Task 2 Part D#

Part D of the documentation explains the technical details of your project and should target the computer science subject matter experts. Hence, of the documentation, part D is most valued and scrutinized by the evaluators. Of part D, the User Guide, Machine Learning, and Validation sections are the most important. As such, we recommend completing these sections first. Follow the Task 2 Template.

User Guide#

The evaluator might go here first. Following your instructions, they will verify your app functions as intended and simultaneously gain context of its purpose through demonstration.

Include an enumerated (steps 1, 2, 3, etc.) guide on how to execute and use your application. The evaluator will play the “client” role and follow your instructions as provided. So you should include instructions for downloading and installing any necessary software or libraries (they’ll have most of these installed anyway). Your application will be considered “user-friendly” if the evaluator successfully executes and uses your application on a Windows 10 machine following your instructions.

  • Provide examples. Examples not only make the instructions easier to follow (hence easier to pass) but also demonstrate how the app solves the organizational need. When applicable provide sample input or input which can be copied and pasted.

  • Provide visual aides. Screenshots or even a Panotpo video would all be great ways in aiding the evaluator’s understanding of your project.

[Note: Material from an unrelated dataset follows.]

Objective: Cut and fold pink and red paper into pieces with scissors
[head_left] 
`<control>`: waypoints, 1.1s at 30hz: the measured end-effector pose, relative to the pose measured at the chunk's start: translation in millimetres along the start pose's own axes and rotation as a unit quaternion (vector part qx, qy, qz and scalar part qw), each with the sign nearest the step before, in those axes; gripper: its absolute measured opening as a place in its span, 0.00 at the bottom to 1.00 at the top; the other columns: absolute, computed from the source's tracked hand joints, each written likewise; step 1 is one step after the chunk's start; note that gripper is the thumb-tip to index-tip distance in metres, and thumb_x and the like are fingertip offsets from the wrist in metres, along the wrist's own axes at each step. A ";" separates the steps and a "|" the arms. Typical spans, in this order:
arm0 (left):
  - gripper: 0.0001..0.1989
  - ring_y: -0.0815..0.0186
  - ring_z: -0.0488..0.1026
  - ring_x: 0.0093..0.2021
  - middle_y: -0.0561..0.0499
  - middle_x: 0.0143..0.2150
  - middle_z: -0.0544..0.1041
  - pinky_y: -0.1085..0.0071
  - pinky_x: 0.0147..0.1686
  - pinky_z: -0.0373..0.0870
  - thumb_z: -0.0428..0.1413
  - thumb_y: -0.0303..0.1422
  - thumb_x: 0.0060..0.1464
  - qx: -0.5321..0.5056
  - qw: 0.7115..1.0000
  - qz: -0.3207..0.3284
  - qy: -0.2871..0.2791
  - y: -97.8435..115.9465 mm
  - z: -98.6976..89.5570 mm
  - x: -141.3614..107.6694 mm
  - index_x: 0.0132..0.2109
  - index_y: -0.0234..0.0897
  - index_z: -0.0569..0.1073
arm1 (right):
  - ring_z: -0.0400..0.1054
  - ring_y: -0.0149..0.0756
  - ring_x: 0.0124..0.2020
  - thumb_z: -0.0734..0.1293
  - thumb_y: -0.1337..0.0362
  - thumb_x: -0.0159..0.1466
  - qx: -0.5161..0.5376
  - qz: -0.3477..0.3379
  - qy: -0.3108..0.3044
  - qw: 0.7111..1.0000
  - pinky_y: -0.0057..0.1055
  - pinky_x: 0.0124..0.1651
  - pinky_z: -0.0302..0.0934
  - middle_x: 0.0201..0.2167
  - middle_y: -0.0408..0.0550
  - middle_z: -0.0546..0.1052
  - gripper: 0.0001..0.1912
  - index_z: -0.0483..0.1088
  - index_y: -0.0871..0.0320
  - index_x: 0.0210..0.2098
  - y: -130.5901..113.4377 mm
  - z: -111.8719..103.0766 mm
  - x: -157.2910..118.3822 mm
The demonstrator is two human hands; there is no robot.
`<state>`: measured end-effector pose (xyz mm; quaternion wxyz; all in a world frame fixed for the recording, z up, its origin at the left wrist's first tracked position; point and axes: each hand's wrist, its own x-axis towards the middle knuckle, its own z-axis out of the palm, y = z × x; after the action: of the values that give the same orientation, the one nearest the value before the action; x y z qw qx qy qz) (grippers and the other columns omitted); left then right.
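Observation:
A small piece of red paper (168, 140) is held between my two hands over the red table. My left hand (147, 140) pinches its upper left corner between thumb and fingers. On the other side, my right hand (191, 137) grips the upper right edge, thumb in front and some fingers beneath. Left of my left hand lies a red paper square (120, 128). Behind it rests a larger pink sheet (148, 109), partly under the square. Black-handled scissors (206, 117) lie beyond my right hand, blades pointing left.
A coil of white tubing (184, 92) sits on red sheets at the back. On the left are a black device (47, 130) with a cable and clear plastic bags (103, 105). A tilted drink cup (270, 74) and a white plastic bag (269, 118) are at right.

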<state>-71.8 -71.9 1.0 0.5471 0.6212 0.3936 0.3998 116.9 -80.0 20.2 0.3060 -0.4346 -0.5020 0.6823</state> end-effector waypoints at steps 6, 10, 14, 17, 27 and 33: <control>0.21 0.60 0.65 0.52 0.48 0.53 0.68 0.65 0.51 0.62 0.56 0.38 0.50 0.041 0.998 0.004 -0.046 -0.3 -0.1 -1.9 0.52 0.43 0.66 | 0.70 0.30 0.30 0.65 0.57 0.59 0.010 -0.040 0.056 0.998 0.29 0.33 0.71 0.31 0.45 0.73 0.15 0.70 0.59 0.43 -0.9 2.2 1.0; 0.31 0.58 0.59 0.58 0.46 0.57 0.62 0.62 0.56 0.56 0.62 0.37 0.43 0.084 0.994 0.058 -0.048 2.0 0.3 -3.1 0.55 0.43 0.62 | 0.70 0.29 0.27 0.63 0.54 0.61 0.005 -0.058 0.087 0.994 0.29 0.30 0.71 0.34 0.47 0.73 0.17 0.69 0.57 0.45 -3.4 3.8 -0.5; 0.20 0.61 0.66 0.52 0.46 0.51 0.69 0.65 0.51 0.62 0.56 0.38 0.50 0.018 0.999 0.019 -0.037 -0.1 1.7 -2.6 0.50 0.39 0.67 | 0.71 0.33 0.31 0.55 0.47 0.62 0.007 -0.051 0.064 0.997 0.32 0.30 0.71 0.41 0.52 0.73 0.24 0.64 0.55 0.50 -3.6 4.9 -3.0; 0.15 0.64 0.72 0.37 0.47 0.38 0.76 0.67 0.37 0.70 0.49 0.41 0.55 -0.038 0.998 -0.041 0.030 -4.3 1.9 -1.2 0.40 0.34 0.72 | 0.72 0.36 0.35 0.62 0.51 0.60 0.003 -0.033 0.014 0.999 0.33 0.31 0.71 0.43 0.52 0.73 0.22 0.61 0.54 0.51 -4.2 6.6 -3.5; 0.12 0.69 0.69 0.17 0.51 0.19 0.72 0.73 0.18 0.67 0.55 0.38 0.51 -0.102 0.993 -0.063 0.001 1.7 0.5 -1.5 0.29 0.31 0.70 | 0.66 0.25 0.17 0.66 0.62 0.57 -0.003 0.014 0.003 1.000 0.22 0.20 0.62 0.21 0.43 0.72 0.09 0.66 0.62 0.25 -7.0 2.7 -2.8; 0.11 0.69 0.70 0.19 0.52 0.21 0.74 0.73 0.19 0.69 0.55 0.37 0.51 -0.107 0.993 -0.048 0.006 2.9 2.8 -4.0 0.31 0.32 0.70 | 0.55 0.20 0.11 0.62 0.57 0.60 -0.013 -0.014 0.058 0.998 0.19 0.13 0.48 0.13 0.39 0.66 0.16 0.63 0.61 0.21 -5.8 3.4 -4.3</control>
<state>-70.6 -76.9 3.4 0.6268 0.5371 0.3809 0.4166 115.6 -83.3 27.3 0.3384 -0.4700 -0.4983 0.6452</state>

  • Test. Create a new environment or borrow a friend’s computer, follow your instructions verbatim, and verify that everything works as expected. It’s easy to overlook small details.

Machine Learning#

This section should describe the development of your ML application justifying and explaining decisions made in the process. Explain the what, how, and why of the machine learning model and its application.

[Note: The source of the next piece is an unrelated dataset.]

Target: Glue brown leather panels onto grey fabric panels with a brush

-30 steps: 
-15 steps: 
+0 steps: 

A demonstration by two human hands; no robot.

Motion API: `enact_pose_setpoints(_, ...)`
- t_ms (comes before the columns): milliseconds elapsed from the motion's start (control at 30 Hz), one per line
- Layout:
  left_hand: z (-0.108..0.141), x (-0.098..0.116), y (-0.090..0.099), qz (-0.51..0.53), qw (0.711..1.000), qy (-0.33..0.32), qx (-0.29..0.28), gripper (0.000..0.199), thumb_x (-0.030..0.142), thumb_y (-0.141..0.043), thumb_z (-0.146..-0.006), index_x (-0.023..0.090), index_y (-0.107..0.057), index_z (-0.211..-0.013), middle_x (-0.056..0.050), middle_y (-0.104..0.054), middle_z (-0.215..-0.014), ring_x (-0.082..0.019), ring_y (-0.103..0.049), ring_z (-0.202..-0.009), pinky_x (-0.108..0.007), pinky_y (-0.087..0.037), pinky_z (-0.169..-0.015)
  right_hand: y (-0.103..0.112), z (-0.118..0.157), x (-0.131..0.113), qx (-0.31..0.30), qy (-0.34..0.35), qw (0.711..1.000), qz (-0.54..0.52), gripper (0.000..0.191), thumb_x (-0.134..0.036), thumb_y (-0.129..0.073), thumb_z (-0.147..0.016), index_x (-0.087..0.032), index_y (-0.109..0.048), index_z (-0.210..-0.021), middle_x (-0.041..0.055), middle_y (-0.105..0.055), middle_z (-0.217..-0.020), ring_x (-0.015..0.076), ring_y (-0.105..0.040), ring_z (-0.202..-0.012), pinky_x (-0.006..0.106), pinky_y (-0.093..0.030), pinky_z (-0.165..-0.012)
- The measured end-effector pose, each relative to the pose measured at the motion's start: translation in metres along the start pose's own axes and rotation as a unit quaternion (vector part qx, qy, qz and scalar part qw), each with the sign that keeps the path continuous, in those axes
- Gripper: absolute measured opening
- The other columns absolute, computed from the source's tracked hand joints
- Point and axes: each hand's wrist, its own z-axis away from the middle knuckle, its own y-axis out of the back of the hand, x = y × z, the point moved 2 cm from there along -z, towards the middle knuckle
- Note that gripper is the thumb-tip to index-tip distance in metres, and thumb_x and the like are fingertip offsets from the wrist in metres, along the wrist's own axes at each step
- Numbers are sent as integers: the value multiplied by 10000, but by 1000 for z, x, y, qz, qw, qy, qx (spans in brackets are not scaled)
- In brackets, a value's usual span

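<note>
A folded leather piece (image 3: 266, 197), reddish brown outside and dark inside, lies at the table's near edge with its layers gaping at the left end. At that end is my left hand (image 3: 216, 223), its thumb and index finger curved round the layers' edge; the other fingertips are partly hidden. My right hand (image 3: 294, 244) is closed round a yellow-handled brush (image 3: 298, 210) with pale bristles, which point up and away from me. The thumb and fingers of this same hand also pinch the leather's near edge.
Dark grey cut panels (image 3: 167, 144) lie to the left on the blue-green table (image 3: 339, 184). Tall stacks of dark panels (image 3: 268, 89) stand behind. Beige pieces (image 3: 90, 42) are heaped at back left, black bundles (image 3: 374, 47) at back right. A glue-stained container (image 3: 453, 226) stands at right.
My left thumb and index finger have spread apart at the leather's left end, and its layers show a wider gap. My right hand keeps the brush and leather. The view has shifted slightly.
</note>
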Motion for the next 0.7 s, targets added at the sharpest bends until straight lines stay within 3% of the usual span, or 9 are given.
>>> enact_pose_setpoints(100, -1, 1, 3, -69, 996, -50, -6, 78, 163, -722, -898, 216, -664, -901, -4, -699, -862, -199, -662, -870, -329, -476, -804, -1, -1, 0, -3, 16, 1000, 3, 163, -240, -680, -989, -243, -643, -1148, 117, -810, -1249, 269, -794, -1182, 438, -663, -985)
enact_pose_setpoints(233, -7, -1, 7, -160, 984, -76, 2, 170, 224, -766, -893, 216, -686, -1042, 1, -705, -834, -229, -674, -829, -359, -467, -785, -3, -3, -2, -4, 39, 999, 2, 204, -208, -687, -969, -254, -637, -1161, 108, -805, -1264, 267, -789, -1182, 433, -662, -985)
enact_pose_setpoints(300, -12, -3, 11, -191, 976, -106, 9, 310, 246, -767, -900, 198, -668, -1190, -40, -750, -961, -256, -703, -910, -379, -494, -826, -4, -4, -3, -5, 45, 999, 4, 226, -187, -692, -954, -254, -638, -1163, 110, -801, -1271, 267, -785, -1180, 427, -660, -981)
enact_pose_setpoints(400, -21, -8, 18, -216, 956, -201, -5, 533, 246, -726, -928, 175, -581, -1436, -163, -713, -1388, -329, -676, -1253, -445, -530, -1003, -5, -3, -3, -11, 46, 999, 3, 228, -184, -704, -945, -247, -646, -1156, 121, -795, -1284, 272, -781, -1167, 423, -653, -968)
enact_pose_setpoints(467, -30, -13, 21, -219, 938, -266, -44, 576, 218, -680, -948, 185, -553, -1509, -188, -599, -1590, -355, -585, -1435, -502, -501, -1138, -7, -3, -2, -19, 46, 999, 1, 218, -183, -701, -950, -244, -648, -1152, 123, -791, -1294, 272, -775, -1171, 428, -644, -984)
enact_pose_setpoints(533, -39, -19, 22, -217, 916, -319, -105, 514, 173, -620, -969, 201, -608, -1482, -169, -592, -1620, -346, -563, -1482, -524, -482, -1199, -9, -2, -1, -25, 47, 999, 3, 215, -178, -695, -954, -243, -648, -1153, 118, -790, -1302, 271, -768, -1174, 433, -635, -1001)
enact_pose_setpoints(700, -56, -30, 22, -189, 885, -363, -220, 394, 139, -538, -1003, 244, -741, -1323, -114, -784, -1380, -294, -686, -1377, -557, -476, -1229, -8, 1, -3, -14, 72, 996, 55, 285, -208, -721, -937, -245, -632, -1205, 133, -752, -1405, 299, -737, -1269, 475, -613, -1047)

  • What? Outline what your product does and then explain in detail what machine learning does in solving the proposed problem. Describe the algorithms, libraries, and other tools used to develop the machine learning model.

  • How? Outline your application’s implementation plan and then explain in detail how the machine learning portion was developed (or trained) and improved.

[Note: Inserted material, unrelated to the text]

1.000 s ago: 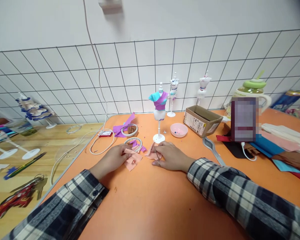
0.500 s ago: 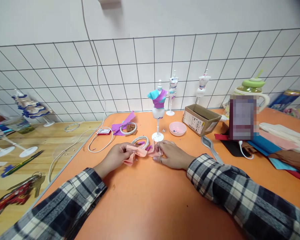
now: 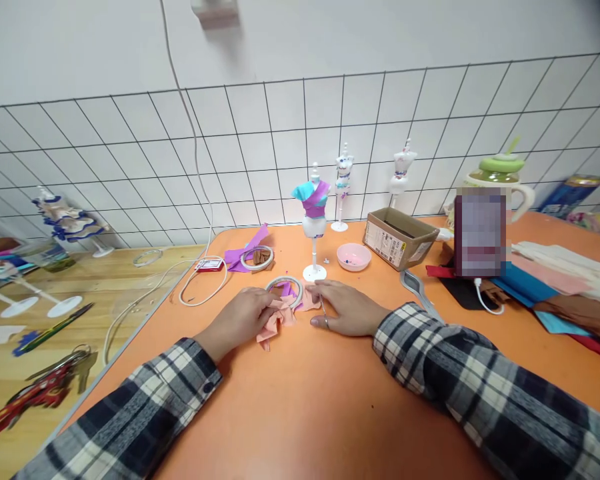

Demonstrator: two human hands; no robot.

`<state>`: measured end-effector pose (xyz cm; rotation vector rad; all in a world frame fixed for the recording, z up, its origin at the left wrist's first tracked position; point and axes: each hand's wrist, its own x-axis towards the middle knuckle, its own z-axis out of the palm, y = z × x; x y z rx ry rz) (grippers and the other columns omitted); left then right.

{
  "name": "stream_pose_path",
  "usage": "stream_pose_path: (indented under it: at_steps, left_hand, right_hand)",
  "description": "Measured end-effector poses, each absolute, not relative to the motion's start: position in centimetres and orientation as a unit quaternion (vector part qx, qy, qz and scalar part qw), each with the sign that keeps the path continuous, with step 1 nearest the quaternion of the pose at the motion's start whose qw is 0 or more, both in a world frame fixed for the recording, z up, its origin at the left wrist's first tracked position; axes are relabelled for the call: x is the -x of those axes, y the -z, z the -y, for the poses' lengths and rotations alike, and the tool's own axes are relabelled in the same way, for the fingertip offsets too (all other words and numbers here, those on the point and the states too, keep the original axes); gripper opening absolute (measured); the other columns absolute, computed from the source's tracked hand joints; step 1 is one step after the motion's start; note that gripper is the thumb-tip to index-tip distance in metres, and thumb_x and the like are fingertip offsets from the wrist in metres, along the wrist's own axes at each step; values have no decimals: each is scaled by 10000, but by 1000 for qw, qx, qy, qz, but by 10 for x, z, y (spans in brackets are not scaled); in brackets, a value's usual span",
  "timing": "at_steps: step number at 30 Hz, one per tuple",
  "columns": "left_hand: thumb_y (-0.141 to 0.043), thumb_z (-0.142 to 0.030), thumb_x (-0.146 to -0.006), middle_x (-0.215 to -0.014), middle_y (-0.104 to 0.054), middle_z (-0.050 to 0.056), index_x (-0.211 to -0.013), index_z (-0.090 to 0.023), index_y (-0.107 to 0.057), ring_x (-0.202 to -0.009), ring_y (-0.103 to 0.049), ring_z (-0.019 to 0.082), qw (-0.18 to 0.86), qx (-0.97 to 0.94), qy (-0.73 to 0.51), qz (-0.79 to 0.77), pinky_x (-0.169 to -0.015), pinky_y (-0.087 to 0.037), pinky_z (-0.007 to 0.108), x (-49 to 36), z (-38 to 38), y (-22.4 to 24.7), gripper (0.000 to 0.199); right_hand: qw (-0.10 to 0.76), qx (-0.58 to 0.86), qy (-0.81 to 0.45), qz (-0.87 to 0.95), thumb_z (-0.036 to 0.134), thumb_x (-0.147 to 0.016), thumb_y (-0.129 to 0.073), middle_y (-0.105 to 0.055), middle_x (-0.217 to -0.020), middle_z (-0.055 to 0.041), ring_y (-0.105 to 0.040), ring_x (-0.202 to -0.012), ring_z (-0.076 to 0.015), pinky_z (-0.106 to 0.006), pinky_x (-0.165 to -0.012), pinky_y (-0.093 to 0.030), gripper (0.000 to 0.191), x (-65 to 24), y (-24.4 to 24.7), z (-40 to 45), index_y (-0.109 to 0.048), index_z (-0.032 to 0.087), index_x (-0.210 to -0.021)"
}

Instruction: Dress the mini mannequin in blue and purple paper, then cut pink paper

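My left hand (image 3: 243, 316) has its fingers closed at the edge of a crumpled peach paper piece (image 3: 279, 321), which lies low over the orange table. My right hand (image 3: 347, 308) rests on the table, closed around a slim silver tool (image 3: 323, 307) whose kind I cannot make out. Another bit of peach paper (image 3: 309, 297) lies by its fingertips. Between and behind the hands is a roll of white tape (image 3: 299, 288) with purple scraps (image 3: 286, 289) inside its ring. Just beyond stands a small white dress form (image 3: 314, 227) wrapped in turquoise and purple.
A pink bowl (image 3: 354, 257) and a cardboard box (image 3: 401, 237) stand to the right, near a propped phone (image 3: 480, 233) and coloured paper sheets (image 3: 535, 287). Left are another tape roll (image 3: 257, 259), a white cable (image 3: 180, 293) and red-handled pliers (image 3: 33, 397). More dress forms (image 3: 344, 173) stand behind.
My left hand has lowered the peach paper, which is now flatter and nearer the table. The right hand has barely moved. The camera view has shifted slightly.
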<state>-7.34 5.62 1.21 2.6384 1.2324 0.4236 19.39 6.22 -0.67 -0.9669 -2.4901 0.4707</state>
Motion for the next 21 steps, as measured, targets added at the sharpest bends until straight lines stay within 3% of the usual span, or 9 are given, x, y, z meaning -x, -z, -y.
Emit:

  • Why? Thoroughly justify development decisions. Address your algorithm(s) as a good choice, why your training process was appropriate, etc.

Validation#

In this section, discuss how you assessed the accuracy or success of the ML application(s). In most cases, this means providing an appropriate metric for assessing accuracy OR providing a development plan for obtaining such a metric in the future. Most libraries have builtins for this; see sklearn metrics.

Note

There is no minimal accuracy requirement. At most, evaluators will assess the appropriateness of the metric (or planned metric).

For Supervised Classification Methods#

The metric for measuring a supervised classification model’s accuracy is straightforward. We use the ratio of correct to total predictions:

\[\text{Accuracy}=\frac{\text{correct predictions}}{\text{total predictions}}\]

Though no minimal accuracy is required, your model should perform better than randomly selecting categories, e.g., the model predicting 1 of 3 flower types should perform better than \(\frac{1}{3} = 33.3\bar{3}\%\).

For Supervised Regression Methods#

As regression models estimate continuous values, they rarely exactly match actual values. Thus success of the model is measured by how closely the model fits the data. Common metrics include mean square error (MSE), mean absolute error (MAE), and mean absolute percentage error (MAPE). Statistical metrics such as the correlation coefficient or (more commonly) the coefficient of determination, \(R^{2}\), can be used. See sklearn’s regression metric documentation. As above there is no performance benchmark, but the model should at predict at least as well as thaking the mean.

For Unsupervised Methods#

Depending on the method, metrics might similarly be used for unsupervised models, such as Silhouette coefficients for KMeans clustering. Alternatively (and typically), a future development plan for measuring the accuracy of your unsupervised method can be used.

For Reinforced Learning Methods#

Reinforced learning methods seek to optimize an outcome, e.g., the C950 delivery app seeks to minimize miles driven. The better this outcome, the better your algorithm.

Solution Summary#

Summarize the problem and solution. Describe how the application (Part C) supports a solution to the problem presented in parts A and B.

Data Summary#

Provide the source of the rwa data, how the data was collected, or how it was simulated. Include a description of how data was processed and managed throughtout the application development life cycle: design, development, maintenance, or others.

Visualizations#

Identify the location of at least three unique imgaes in part C. Part or all of those images can also be included in this section. Tehcnically, the visualizations are required to be part of the application. However, often this is not desirable, say when the app is intended to customer facing. So it is allowable to submit the code provindg the visualization separate from the main application code. Recall, images can be generated by the code or inserted as static images.